LTAT.01.001 Natural language processing
This course aims to provide a broad overview of the field of natural langauge processing. The course first covers the basic text processing methods and various ways of representing textual data. We will look at the main task formulations used for natural language processing tasks: text classification, sequence tagging and sequence to sequence prediction. The course discusses various natural language processing tasks, starting from lower level tasks modeling linguistic structure, such as morphology and syntax, to more high level semantic tasks dealing with the meaning of the text, such as sentiment analysis or question answering.
Nowadays, the NLP field is dominated by the use of artificial neural networks. Thus, in this course we will look at various deep neural models that are nowadays commonly used for NLP: feedforward neural networks for learning word representations (embeddings) and text classification, recurrent networks for modeling sequential data and attention-based transformers for training powerful large language models.
Course info
- Lectures and seminars: Wednesdays at 16:15
- Delta building (Narva mnt 18), room 1019
- Practicums: Fridays at 16:15
- Delta building (Narva mnt 18), room 1019
- Lecturer: Kairit Sirts (kairit.sirts@ut.ee)
- TA: Emil Kalbaliyev (emil.kalbaliyev@ut.ee)
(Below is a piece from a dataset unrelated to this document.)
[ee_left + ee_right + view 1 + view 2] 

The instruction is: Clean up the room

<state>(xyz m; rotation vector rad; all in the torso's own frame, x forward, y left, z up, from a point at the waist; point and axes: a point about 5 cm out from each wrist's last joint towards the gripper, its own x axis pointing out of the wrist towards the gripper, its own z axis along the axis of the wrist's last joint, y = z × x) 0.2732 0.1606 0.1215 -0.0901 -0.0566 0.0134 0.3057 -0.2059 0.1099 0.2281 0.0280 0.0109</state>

- TA: Aleksei Dorkin (aleksei.dorkin@ut.ee)
The lectures will be recorded. The recordings will be made available via Moodle. Practicums are in class-room and you can also join remotely via Zoom.
Join the slack using your university email.
Assessment
Type | Points | Comment |
---|---|---|
Practical homeworks | 40 points | 3 practical individual homeworks |
Project | 35 points | Done individually or in a group |
Seminar presentation | 10 points | Based on an article on a given topic, in groups |
Theory test | 20 points | In the end of the semester |
Total | 105 points |
How to pass the course?
In order to pass the course, you have to obtain at least 51 points from any course activities (homeworks, project, seminar presentation, theory test).
None of the course activities are compulsory. However, most course activities can only be done on the scheduled times and cannot be compensated later. Thus, we advise you to consider carefully in case you decide to skip any of the activities.
Plagiarism
As expected, plagiarism is not allowed. Homeworks and theory test are strictly individual work. Individual assignments can be discussed in groups but your solution must be your own.
Using generative AI (ChatGPT)
Usage of generative AI is allowed in accordance to the university guidelines. Please consult the guidelines carefully about what is appropriate use vs what constitutes plagiarism. In the end, you as a student are solely responsible for the content of your work.
Prerequisites
This course assumes knowledge from various areas. In Study Information System, the required prerequisite course is Machine Learning (MTAT.03.227) and the recommended prerequisite courses are Language Technology (MTAT.06.045) and Artificial Intelligence I (MTAT.06.008). In practice, we also assume the basic knowledge of higher math (calculus, linear algebra, probabilities) and computer programming (python). If you lack some of the required knowledge then it is your responsibility to acquire it at the level necessary for advancing on this course. We can help to find suitable materials for obtaining the necessary background.